Falando em espirais, esse é um assunto que me sinto mais confortável, no Cinema, em falar sobre (sim, vou mencionar Vertigo de novo), mas conforme encerro minha pequena jornada pelo Cinema Italiano, chego em um filme que a muito queria assistir, se qualquer coisa pela curiosidade de ser constantemente rankeado como um dos maiores nas poucas listas que importam. Também, quando assisto algo que parece ser fora da minha linha principal de Cinema, a impressão é que posso relaxar mais - a vontade de assistir, no caso, é menor, mas o compromisso também, o que resulta em experiências mais leves.

Não que um filme de duas horas sobre a guerra da Argélia contra a colonização Francesa que envolve atentados, tiroteios, tortura e assassinatos em massa seja algo fácil de assistir, mas minha relação com o filme parece mais… pura? Talvez?


ALÉM DO NEOREALISMO

Ainda assim, decidi escrever sobre o filme de Gillo Pontecorvo quando descobri que, de acordo com o próprio, nenhuma de suas imagens é real, o que o torna um dos exemplos mais curiosos de neo-realismo tardio, se assim podemos chamar. O movimento, encabeçado por Rossellini e sua maestria em filmar escombros externos como reflexão das ruínas internas, sempre me pareceu conter um ar de melodrama, uma ideia central que existe em extrair emoção dessa estética pós-guerra, e ao qual figuras como Ingrid Bergman ajudam a dar corpo. Não necessariamente um traço ruim, mas chegando próximo de seu fim, Arroz Amargo (1949) parecia mesmo o caminho para qual o movimento caminhava.

Mais de década depois, A Batalha de Argel não deixa de ser um trabalho de arte ambicioso: combinando diferentes estilos e narrativas, Pontecorvo é tudo menos econômico em como manipula o potencial dramático do filme, se não por meio de tramas, mas de sequencias praticamente isoladas que chocam por sua capacidade gráfica. Em uma particularmente marcante, pessoas conversam em um bar e uma explosão ocorre no plano, o que me fez questionar na hora a veracidade das imagens. Em diversos momentos vemos planos fechados de rostos, todos não atores, poucos instantes antes desses atentados, um recurso óbvio mas poderoso: ao mostrar cada um, a destruição não se torna mais apenas do todo.

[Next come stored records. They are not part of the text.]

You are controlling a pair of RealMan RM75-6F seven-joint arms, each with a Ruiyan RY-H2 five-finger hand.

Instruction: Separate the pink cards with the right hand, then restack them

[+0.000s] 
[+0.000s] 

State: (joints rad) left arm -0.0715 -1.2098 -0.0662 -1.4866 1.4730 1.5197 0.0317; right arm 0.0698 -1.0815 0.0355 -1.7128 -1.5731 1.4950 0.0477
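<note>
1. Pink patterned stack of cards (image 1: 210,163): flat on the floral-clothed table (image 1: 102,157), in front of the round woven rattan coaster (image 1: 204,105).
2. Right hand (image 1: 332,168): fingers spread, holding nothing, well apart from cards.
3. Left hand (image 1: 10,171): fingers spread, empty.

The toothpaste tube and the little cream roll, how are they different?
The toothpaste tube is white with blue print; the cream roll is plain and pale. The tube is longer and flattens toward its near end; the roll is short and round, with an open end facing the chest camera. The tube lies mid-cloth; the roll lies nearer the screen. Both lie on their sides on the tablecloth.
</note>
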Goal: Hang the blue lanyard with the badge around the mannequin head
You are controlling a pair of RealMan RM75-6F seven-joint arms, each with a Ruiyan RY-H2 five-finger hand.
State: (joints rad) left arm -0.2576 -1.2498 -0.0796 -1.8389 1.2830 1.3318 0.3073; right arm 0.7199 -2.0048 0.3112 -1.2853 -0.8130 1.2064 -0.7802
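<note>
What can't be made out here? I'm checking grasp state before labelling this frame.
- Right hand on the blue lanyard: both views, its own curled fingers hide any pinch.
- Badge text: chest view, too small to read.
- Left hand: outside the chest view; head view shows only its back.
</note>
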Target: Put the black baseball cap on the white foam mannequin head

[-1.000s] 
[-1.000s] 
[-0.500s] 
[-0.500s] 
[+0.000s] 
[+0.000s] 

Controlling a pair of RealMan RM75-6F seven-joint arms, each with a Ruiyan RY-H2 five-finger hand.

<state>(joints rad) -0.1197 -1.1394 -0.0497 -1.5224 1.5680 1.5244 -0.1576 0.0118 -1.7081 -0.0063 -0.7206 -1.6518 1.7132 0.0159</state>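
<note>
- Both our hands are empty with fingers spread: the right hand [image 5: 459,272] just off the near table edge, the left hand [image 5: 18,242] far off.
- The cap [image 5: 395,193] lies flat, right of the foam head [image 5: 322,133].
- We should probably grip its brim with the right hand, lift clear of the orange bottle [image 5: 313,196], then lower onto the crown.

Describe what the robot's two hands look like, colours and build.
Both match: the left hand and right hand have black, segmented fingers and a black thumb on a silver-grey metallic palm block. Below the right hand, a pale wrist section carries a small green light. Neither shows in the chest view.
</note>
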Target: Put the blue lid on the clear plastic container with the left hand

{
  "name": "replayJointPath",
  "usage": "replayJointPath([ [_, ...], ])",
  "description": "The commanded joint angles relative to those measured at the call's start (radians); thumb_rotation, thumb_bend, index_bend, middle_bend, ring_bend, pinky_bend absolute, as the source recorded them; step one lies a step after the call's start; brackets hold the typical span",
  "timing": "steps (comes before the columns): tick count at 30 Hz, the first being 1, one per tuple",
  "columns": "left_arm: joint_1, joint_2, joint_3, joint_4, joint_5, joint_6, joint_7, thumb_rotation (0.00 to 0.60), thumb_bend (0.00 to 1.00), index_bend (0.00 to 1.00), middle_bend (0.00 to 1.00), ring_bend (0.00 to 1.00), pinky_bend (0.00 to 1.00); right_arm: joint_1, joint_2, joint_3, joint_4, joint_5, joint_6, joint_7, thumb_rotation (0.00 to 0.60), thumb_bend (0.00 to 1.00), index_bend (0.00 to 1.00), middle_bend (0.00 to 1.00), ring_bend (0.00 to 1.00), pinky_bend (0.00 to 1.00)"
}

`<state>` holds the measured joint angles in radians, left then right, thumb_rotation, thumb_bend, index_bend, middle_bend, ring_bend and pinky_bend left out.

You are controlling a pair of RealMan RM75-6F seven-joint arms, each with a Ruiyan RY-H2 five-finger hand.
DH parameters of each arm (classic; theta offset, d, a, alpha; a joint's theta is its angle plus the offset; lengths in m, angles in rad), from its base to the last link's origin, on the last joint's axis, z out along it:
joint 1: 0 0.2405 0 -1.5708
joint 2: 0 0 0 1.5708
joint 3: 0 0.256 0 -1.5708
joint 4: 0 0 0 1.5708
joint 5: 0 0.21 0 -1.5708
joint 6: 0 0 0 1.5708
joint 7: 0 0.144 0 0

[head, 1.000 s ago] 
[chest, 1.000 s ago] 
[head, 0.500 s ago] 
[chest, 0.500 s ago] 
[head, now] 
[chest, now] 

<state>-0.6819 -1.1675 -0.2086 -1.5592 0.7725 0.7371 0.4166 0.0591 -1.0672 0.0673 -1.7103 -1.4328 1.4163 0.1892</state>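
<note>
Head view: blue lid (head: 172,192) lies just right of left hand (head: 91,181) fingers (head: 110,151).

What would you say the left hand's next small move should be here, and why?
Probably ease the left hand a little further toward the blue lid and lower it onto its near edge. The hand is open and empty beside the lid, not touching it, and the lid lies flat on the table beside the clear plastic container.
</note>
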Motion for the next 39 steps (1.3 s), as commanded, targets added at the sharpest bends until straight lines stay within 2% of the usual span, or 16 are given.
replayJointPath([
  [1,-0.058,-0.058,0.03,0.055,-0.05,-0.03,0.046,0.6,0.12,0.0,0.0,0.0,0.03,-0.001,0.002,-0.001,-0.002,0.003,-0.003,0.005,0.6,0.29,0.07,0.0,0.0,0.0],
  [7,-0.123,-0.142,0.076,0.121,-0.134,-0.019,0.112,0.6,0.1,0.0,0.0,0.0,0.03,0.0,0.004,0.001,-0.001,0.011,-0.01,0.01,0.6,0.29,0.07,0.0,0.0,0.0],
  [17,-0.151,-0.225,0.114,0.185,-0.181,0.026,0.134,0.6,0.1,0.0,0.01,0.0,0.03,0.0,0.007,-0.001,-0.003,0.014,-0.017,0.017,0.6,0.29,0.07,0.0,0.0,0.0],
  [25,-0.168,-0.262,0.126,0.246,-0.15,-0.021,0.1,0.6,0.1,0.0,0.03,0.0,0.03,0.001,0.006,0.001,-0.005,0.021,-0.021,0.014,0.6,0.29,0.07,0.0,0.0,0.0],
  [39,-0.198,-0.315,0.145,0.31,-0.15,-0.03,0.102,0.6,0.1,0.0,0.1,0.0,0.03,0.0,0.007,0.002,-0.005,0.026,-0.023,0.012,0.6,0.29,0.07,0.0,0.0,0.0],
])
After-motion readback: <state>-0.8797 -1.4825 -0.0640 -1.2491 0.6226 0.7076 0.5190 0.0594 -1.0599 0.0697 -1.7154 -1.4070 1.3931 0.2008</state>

Mas justamente ao não ter um protagonista, e ao apresentar o filme horas por narração, horas por imagens, horas por encenação (apenas um ator foi contratado, para fazer um general), é que A Batalha de Argel nasce. O conflito que dá nome ao filme é também o seu protagonista, em todo seu absurdo, seu horror, sua falta de humanidade e, principalmente, em sua denúncia. Como em qualquer guerra de independência, os dois lados atacam, mas apenas um se defende.


EM BUSCA DO CINEMA TOTAL

Se para André Bazin se devia buscar uma espécie de totalidade no Cinema, uma verossimilhança indistinguível da verdade registrada pelas lentes de uma câmera, me pergunto como ele se sentiria em relação a este filme.

Falecido em 58, o teórico Francês advogava por um Cinema real, diametralmente oposto às teorias de montagem de Eisenstein e da escola Soviética. Para Bazin, ícones e significados importavam menos do que corpos e significantes. E tudo bem, ainda há, em A Batalha de Argel, muita fabricação, se no mínimo uma manipulação evidente da capacidade de choque e drama mesmo que em cenas absurdamente realistas. Mas mentiroso é aquele que diz não se impressionar com o que Pontecorvo faz em tantos e diversos momentos aqui.

Desde como filma rostos, nus de qualquer habilidade ou intenção artística (não atores), às cenas de multidão que se tornam impessoais e praticamente desgovernadas se não por qualquer maneira que Pontecorvo conseguiu de orquestrar a desordem.

E como sugere Jean Narboni, em edição da Cahiers du Cinema (dos principais legados de Bazin) ainda na época de lançamento do filme: embora as cenas de Pontecorvo pareçam realistas, perto de outras tentativas de reanimação do real, são as imagens verdadeiras que parecem falsas.